**EXERCISE DIRECTIONS**
Range to reproduce from the entries below: the line with "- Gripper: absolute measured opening", the line with "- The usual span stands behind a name", and every line in between. Give them exactly and give nothing else.

DATA SECTION Block Start

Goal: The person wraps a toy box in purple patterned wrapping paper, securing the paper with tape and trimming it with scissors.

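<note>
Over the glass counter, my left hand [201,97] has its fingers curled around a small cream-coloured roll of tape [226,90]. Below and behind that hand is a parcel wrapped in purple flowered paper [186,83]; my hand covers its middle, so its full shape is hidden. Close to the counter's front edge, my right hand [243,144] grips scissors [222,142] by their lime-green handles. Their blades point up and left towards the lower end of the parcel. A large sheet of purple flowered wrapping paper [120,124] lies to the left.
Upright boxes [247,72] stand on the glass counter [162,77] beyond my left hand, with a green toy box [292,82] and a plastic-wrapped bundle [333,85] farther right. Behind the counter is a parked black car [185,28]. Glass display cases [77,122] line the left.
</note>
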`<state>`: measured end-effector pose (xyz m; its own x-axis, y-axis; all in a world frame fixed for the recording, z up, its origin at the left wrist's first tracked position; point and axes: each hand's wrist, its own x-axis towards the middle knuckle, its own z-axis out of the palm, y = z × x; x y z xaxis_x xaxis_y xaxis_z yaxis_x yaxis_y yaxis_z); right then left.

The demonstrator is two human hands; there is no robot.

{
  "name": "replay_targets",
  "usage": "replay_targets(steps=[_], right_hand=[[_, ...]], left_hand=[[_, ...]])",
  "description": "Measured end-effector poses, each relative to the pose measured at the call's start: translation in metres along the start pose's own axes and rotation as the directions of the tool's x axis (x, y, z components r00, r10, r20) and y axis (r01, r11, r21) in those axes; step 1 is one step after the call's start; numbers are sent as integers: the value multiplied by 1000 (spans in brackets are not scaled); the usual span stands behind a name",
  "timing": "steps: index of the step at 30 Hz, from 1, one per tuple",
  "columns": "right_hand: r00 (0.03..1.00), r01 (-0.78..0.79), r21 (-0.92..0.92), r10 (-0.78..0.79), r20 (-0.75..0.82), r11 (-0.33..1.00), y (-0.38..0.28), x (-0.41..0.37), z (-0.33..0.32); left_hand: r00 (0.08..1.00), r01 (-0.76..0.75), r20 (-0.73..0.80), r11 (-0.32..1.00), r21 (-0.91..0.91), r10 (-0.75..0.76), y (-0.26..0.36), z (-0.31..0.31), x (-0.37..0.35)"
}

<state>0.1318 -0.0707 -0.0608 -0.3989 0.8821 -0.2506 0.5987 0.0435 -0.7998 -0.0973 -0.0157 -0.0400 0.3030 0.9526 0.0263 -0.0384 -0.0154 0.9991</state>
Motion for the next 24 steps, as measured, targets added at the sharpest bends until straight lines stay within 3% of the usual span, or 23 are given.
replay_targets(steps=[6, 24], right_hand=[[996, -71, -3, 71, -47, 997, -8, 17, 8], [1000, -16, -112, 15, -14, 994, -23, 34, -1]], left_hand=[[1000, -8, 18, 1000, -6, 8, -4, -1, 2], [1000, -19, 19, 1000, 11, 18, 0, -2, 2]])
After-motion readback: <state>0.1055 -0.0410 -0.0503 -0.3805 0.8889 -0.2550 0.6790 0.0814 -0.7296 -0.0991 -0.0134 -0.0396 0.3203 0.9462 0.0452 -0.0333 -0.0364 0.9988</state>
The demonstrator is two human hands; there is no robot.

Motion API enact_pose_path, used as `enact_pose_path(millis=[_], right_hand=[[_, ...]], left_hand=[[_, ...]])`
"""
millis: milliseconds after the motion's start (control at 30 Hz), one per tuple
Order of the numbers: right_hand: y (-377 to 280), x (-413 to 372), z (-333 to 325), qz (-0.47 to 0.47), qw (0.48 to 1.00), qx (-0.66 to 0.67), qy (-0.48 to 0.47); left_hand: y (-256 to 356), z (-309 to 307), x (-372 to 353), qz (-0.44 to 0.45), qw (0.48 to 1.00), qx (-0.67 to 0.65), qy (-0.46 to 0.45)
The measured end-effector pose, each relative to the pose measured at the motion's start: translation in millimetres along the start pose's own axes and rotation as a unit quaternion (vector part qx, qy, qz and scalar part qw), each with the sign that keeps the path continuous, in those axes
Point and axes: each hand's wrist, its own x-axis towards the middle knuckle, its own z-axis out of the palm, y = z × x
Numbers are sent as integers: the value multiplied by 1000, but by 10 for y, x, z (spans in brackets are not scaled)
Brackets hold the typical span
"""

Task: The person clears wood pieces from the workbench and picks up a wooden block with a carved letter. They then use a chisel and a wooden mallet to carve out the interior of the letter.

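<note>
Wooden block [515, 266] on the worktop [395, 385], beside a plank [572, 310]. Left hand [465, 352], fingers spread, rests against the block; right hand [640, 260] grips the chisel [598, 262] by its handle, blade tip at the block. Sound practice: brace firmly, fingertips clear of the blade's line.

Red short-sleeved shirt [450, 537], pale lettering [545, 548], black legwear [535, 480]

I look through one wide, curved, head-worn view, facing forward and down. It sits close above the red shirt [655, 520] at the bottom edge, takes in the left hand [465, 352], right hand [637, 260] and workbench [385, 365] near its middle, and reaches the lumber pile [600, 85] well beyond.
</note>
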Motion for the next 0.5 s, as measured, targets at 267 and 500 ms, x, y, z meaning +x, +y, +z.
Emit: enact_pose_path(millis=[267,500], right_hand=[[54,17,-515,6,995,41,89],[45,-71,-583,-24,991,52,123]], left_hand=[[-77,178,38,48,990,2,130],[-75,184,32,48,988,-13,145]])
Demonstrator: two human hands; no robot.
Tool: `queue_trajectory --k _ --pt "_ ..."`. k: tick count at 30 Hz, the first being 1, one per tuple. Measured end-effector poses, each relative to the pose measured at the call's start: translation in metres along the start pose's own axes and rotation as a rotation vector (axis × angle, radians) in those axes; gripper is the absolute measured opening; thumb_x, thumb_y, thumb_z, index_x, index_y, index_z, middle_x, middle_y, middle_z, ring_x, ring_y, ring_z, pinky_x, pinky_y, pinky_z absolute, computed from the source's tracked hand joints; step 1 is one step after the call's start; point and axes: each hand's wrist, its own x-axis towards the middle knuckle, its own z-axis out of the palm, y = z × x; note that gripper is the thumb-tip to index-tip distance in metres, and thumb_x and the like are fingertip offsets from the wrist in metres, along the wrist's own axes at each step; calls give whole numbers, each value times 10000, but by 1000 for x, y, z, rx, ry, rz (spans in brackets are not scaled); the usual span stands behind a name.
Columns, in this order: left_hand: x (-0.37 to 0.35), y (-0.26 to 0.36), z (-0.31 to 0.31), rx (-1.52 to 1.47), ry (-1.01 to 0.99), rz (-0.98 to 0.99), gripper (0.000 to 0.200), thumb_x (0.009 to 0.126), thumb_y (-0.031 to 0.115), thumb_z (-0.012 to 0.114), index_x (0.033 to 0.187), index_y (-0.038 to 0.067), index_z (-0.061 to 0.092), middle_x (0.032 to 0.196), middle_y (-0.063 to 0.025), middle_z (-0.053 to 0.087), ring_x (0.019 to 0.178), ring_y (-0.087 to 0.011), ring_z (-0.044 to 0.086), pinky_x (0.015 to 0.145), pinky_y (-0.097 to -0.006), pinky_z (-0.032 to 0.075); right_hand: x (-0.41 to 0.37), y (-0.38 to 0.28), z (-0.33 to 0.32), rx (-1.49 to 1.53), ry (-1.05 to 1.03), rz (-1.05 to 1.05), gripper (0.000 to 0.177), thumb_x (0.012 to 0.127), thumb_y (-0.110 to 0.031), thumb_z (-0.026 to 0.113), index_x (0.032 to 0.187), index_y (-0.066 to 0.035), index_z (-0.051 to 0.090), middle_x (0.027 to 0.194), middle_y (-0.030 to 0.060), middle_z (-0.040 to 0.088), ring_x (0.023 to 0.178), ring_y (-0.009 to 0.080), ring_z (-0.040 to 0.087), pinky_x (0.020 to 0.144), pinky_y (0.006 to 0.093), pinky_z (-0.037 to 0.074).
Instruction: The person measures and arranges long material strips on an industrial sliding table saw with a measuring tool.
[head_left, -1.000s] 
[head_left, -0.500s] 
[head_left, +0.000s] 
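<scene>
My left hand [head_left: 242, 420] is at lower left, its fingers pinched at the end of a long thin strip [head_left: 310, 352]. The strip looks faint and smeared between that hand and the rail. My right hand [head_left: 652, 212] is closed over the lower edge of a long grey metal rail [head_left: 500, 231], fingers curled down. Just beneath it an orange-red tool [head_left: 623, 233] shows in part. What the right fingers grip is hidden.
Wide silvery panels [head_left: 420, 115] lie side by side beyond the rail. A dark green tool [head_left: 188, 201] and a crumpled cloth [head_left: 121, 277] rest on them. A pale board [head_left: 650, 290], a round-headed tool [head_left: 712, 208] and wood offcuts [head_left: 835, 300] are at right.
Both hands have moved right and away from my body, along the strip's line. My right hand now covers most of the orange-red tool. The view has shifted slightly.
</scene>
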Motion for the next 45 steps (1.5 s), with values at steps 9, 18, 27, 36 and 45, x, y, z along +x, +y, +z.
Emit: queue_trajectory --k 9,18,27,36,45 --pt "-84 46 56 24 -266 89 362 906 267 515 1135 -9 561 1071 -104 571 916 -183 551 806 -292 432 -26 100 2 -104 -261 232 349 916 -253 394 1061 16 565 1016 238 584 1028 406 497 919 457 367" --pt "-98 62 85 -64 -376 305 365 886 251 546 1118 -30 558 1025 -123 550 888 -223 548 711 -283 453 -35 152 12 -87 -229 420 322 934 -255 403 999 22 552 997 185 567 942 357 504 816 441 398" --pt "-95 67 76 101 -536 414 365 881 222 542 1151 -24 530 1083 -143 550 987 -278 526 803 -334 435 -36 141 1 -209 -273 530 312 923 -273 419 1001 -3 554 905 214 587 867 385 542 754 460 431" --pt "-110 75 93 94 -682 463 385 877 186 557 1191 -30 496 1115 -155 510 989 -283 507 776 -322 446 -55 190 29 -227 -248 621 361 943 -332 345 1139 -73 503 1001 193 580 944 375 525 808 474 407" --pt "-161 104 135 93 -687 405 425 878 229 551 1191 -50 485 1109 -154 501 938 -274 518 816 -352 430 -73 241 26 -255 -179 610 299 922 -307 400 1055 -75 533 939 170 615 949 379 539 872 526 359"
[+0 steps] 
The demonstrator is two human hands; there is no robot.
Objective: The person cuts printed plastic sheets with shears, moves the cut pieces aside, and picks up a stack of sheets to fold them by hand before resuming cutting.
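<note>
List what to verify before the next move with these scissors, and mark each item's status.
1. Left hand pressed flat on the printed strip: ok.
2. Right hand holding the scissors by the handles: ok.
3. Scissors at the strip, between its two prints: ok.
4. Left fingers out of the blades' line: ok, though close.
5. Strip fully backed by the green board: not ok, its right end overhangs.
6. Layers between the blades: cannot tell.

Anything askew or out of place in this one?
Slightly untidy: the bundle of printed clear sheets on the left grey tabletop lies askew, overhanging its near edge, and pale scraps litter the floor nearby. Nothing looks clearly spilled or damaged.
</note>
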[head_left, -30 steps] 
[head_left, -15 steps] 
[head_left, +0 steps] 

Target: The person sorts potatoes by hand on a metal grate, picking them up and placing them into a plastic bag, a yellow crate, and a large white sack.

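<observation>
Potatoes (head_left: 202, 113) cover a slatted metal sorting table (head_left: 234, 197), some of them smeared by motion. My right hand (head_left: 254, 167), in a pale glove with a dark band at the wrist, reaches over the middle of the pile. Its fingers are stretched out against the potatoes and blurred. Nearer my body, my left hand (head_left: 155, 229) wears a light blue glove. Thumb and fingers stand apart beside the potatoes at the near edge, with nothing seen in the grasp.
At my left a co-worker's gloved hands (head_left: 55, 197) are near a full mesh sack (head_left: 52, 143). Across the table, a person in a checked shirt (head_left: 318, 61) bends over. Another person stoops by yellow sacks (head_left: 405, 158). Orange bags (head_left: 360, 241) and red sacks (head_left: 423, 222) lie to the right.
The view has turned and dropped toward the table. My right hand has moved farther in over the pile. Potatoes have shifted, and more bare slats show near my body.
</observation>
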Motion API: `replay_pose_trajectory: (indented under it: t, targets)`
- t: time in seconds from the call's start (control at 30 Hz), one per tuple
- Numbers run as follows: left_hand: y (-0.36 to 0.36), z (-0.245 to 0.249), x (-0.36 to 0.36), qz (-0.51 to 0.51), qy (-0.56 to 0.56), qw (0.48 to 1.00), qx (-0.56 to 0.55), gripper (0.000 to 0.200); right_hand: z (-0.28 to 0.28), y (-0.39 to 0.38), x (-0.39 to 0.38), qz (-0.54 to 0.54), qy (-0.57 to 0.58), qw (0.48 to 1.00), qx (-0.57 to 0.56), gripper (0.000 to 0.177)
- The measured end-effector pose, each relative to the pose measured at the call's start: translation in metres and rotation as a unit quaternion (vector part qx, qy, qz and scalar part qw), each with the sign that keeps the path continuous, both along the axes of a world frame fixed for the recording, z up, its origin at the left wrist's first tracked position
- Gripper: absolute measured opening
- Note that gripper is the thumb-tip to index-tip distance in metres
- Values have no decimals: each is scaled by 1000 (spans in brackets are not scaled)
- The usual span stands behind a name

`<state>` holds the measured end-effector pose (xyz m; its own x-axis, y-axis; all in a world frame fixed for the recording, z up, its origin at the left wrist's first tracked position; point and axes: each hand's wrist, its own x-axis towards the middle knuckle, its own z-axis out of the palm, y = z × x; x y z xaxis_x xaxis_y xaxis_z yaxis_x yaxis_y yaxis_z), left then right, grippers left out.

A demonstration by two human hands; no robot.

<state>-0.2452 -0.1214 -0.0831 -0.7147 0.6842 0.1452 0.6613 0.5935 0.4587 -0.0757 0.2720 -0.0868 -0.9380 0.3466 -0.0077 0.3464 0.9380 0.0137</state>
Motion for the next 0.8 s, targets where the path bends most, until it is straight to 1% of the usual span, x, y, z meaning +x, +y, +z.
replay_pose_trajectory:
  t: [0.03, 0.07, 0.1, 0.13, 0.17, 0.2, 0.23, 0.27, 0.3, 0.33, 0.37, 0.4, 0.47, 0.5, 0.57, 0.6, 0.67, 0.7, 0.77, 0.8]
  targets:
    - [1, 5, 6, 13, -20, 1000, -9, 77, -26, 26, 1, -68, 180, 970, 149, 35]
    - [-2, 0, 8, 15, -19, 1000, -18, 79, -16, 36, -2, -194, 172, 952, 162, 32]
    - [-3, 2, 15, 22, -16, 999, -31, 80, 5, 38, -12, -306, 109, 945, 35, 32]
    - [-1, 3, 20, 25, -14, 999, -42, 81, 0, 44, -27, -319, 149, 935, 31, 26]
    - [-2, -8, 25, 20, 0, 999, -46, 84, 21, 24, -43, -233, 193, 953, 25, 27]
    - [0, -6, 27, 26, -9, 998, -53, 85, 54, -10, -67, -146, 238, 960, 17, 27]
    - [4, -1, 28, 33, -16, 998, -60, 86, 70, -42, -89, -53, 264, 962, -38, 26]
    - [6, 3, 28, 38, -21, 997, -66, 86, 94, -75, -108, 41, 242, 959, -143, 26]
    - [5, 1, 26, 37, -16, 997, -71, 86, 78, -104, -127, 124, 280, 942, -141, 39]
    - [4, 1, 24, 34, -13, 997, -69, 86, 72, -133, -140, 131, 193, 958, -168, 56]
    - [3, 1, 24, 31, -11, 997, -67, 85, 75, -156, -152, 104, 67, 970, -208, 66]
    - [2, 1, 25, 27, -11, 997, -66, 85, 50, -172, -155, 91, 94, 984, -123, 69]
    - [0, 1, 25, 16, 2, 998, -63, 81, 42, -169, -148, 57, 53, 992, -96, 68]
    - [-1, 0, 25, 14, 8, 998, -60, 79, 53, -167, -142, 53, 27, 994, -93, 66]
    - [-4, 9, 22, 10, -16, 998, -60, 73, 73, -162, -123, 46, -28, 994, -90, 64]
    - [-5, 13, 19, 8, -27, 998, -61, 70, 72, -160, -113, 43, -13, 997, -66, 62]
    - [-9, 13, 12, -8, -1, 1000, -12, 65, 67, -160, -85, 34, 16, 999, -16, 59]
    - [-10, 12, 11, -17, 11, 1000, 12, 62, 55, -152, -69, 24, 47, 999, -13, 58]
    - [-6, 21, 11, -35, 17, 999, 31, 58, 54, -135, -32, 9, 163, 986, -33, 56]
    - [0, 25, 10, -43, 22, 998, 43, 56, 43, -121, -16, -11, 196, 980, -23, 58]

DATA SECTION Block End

**EXERCISE RESULT**
- Gripper: absolute measured opening
- Note that gripper is the thumb-tip to index-tip distance in metres
- Values have no decimals: each is scaled by 1000 (spans in brackets are not scaled)
- The usual span stands behind a name

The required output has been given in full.